Using the data that follows, output only the lines from the line with "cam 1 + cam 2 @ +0" up to and including the line with "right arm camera", exactly, leaving pictures aside.

| Stored data entries |

BEGIN

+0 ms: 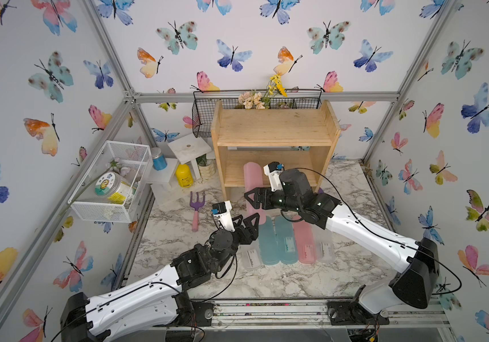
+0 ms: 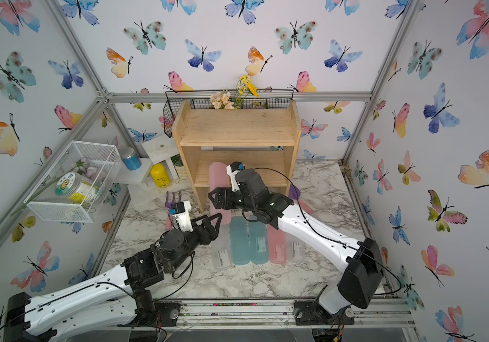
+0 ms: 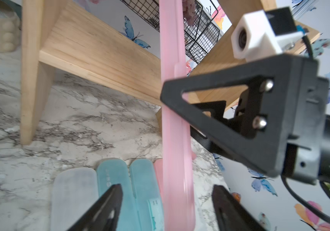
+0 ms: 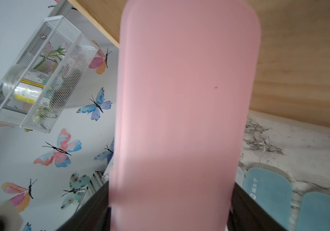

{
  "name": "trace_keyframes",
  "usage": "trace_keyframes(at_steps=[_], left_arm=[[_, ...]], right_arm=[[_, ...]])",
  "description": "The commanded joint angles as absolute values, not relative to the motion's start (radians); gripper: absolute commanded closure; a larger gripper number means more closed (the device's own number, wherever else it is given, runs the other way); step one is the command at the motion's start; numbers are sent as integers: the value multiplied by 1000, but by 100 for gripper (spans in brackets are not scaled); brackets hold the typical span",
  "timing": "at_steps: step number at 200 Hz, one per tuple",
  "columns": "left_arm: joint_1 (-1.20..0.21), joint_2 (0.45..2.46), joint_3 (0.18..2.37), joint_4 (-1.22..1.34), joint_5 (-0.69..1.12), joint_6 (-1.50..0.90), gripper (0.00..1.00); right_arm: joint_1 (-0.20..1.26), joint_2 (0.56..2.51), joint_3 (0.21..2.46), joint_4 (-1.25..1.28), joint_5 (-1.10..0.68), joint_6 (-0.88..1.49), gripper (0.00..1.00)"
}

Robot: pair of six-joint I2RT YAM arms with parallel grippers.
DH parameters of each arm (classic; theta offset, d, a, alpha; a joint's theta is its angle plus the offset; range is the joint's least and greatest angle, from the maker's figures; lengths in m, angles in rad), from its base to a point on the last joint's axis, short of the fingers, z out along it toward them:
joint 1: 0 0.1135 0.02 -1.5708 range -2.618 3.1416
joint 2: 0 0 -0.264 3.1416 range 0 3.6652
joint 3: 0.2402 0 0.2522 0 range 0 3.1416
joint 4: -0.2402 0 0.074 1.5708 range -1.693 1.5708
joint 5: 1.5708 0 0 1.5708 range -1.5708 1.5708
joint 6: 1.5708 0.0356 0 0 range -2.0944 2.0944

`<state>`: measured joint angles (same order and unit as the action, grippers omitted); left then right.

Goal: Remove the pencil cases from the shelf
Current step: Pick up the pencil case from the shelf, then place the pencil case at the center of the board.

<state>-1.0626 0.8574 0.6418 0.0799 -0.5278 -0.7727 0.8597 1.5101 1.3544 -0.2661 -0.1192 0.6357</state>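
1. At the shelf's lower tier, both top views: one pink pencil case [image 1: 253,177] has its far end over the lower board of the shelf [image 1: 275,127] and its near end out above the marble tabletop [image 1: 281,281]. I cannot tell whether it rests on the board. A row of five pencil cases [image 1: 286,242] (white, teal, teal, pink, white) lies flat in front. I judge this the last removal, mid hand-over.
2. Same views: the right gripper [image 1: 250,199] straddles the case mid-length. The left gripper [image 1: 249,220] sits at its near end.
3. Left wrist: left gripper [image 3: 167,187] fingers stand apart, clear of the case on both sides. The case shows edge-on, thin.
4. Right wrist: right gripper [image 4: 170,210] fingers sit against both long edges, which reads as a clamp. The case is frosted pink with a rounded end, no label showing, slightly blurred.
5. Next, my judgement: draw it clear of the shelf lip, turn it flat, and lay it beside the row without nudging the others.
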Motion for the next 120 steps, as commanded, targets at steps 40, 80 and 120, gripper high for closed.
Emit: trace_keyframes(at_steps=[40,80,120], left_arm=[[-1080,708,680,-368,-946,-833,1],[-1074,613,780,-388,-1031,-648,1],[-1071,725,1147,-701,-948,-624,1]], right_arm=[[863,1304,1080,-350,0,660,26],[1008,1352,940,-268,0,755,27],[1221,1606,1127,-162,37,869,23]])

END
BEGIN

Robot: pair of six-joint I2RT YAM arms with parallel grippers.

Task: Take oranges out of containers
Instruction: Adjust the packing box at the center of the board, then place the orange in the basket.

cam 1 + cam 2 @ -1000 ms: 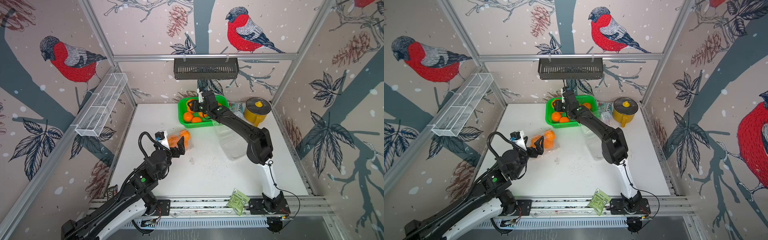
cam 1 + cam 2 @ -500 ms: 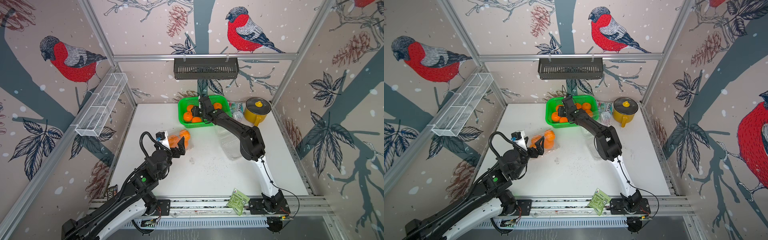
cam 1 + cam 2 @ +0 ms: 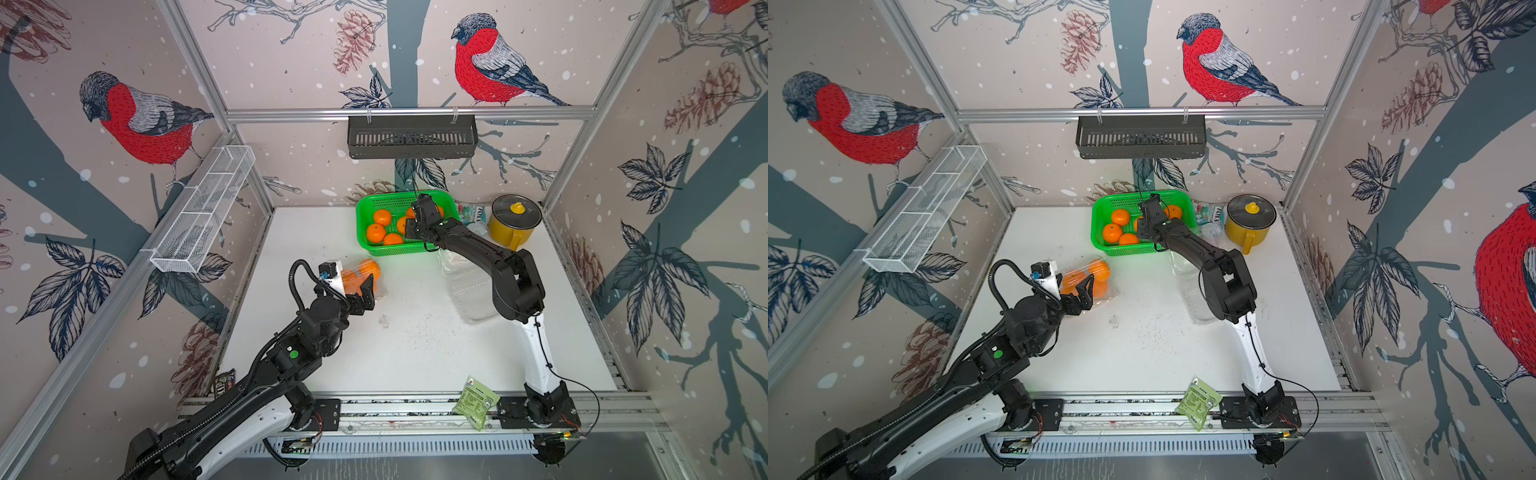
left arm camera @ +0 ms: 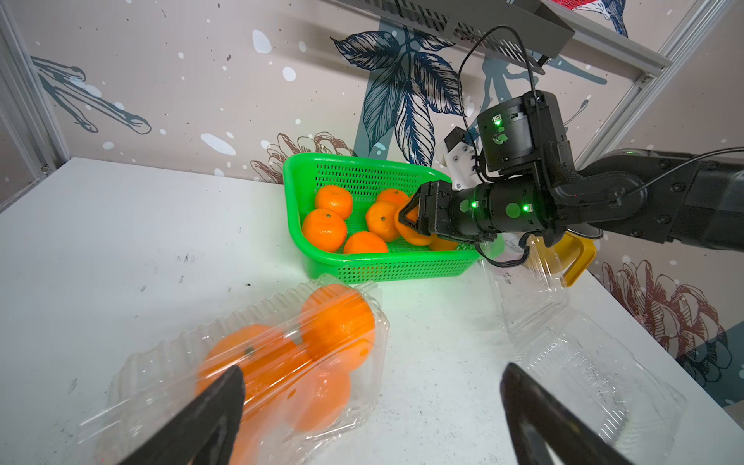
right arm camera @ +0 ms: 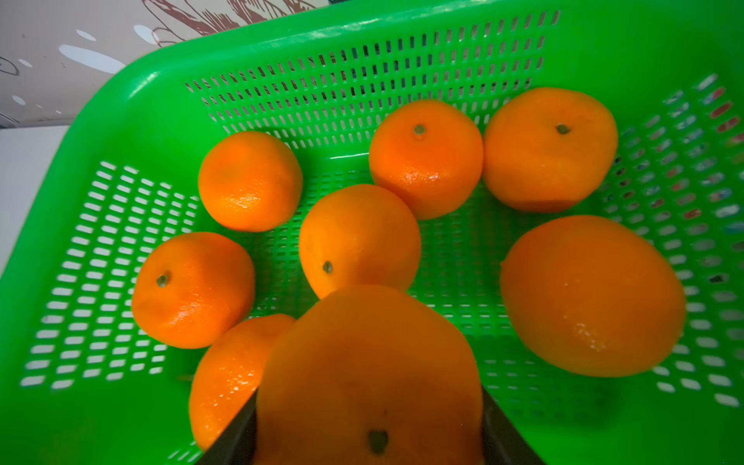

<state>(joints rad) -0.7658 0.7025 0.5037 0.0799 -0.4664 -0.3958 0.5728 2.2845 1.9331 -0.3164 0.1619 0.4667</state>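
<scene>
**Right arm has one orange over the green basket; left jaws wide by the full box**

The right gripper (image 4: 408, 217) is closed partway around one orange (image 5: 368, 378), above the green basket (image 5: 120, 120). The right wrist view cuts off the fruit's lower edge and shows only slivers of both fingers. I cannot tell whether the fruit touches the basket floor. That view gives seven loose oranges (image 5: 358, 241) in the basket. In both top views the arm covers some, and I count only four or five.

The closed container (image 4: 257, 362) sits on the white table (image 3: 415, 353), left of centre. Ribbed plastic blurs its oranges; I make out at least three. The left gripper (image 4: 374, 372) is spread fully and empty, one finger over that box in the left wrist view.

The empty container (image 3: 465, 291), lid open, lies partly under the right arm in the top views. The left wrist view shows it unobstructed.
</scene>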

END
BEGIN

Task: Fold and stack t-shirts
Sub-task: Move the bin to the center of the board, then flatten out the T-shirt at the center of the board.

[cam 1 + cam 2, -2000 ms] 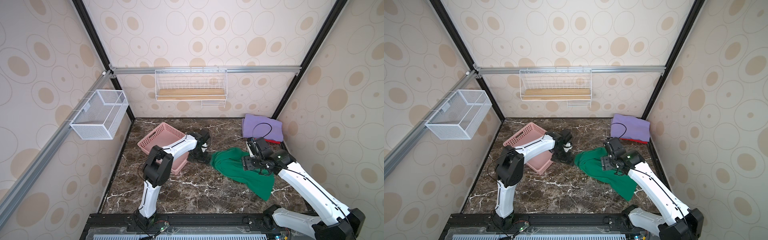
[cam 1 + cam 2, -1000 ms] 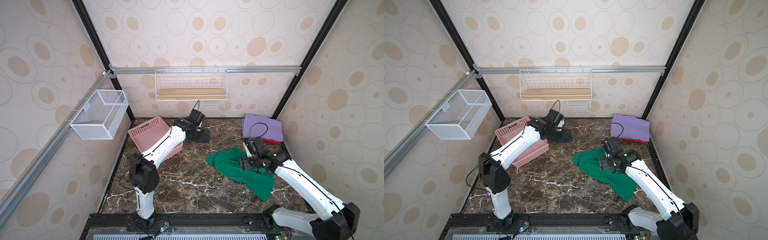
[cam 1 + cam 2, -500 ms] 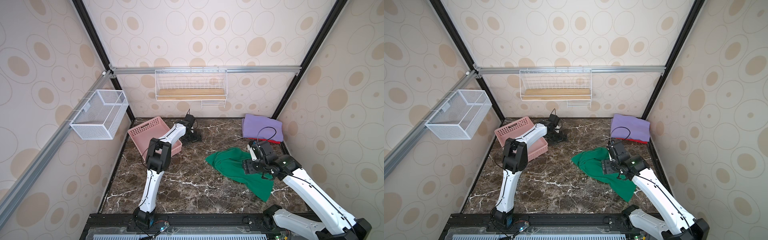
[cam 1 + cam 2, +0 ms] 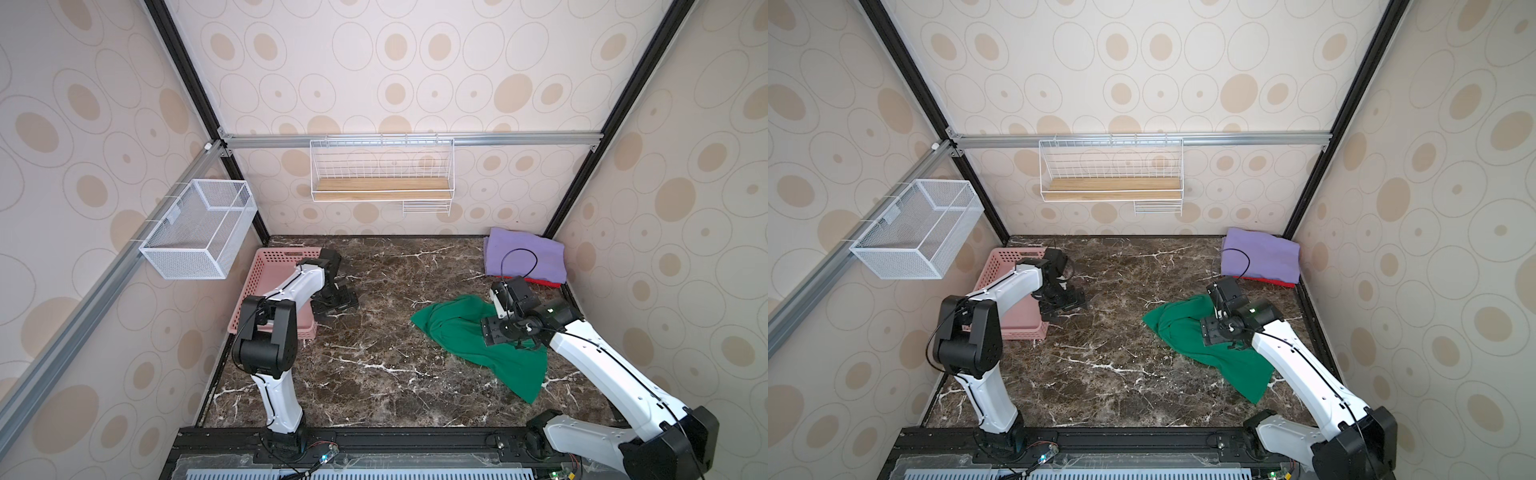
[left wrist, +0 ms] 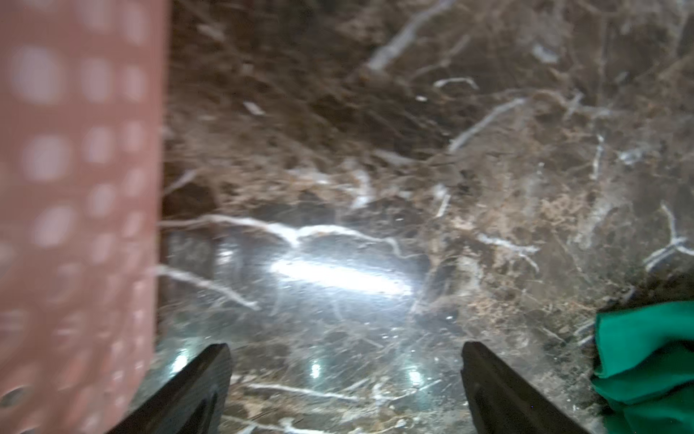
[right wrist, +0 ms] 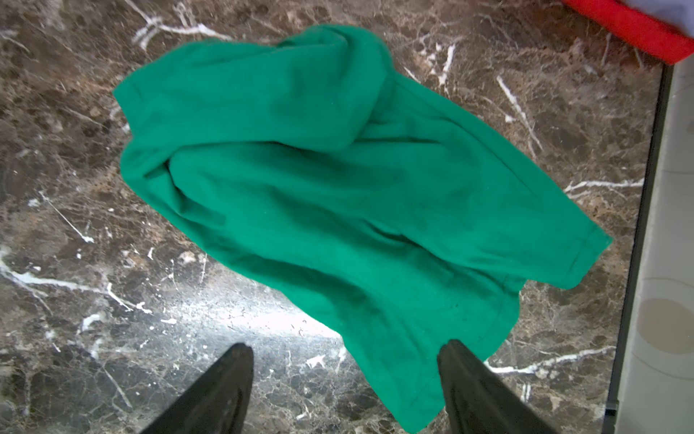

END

| Exercise result |
cam 1 + cam 2 @ +0 ms: 
left arm camera @ +0 ms: 
right arm camera @ +0 ms: 

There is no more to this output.